**TASK DETAILS:** Repeat exactly the line that contains "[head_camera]" and every line after it, down to the last line of the entries below. Do not include pictures.

Stored entries
+---+
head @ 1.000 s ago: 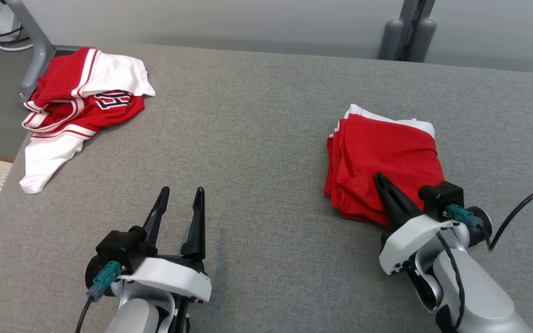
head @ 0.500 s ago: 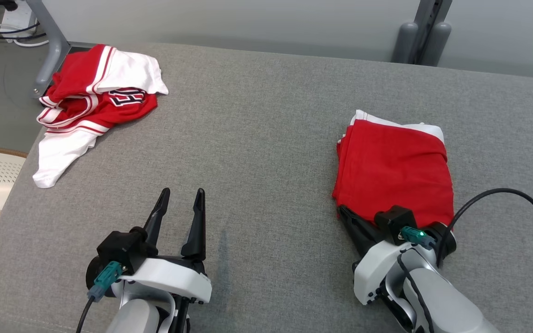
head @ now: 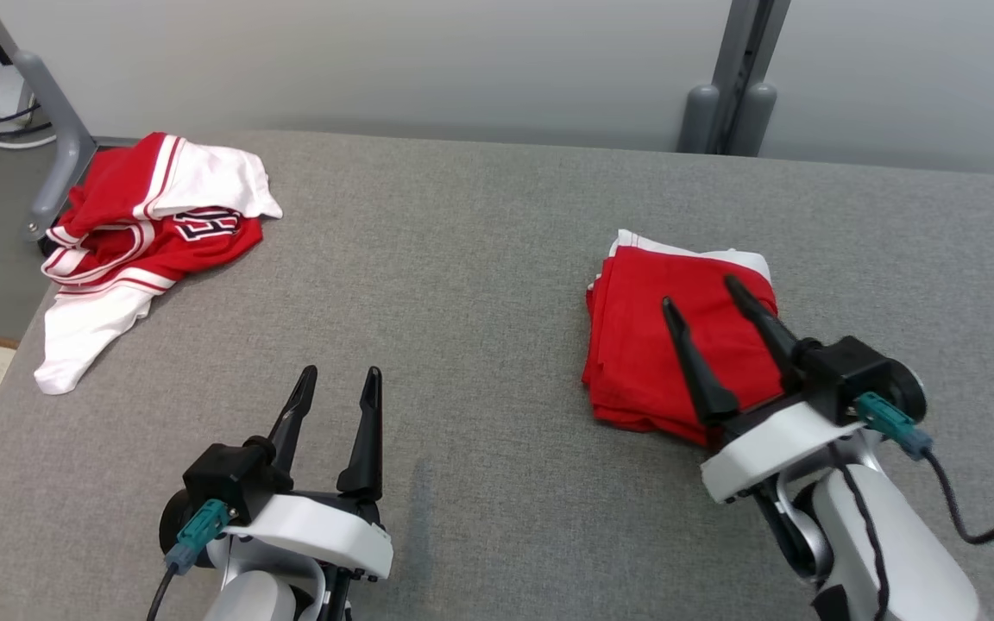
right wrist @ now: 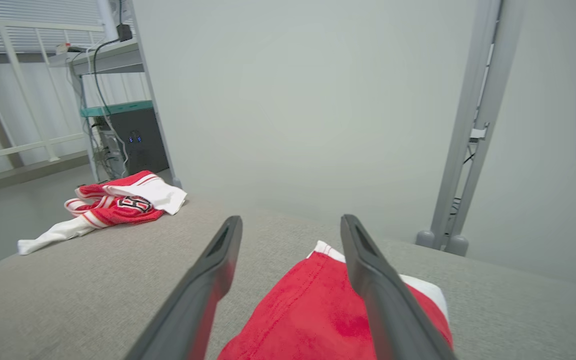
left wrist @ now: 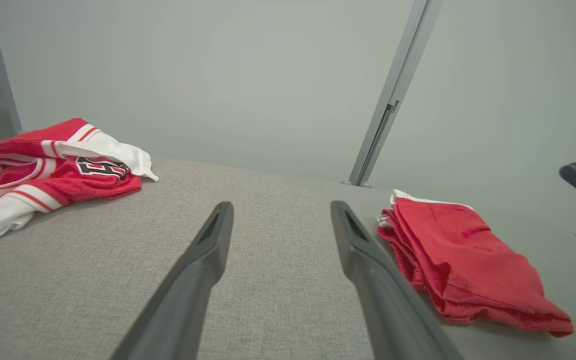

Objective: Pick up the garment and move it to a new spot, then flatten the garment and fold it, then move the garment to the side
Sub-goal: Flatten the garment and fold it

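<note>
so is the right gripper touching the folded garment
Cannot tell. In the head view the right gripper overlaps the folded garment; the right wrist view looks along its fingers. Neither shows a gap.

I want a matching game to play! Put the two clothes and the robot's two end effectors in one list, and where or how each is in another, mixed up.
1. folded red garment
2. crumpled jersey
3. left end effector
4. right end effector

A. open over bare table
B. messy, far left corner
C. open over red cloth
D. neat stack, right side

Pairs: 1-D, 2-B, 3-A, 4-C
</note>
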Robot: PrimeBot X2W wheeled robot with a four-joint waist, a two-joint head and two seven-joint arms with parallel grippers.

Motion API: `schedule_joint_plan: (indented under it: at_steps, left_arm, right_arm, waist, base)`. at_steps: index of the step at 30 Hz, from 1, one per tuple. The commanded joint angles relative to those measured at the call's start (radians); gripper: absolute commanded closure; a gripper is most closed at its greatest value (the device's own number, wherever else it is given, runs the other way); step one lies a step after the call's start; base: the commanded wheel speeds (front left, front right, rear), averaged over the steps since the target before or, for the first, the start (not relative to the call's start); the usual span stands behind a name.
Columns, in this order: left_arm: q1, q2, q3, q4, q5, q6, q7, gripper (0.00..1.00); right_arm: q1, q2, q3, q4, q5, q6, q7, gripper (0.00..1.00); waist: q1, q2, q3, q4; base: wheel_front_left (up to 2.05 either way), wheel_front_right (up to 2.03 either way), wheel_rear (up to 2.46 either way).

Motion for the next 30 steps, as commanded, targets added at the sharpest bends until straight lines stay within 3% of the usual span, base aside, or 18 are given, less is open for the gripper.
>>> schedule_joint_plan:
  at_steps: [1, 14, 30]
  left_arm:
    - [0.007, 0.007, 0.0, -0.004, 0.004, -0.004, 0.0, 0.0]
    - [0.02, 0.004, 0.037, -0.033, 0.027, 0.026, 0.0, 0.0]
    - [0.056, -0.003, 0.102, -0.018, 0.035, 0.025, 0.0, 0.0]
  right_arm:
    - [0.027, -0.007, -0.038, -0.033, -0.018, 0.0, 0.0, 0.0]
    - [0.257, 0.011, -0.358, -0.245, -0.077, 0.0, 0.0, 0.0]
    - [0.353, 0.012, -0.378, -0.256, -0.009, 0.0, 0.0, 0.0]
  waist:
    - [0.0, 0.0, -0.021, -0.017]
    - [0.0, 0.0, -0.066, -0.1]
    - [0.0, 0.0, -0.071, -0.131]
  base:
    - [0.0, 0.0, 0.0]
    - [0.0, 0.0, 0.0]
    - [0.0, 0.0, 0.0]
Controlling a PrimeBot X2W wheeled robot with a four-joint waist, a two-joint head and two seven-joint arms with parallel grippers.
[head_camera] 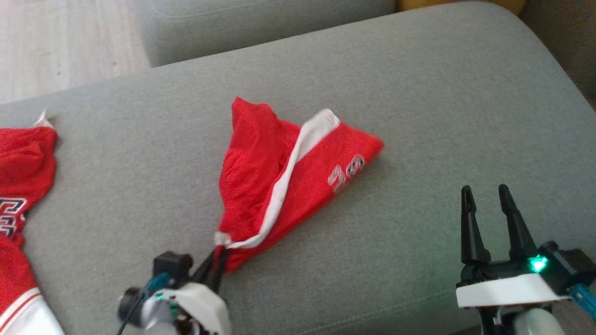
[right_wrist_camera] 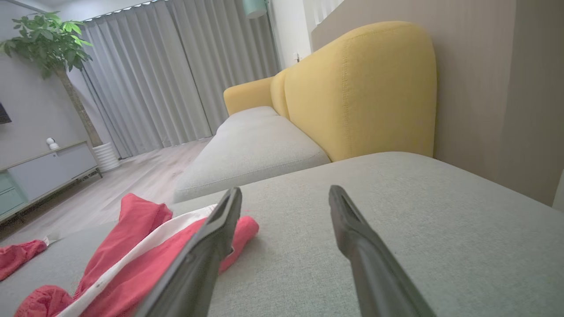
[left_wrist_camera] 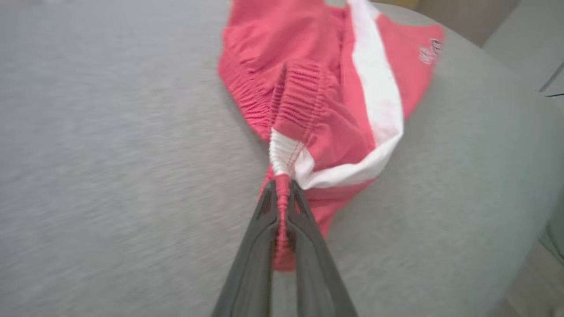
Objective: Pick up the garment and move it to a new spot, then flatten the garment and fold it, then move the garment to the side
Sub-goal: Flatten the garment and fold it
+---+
**SOLUTION BELOW:**
[head_camera] 
[right_wrist_camera] 
[left_wrist_camera] 
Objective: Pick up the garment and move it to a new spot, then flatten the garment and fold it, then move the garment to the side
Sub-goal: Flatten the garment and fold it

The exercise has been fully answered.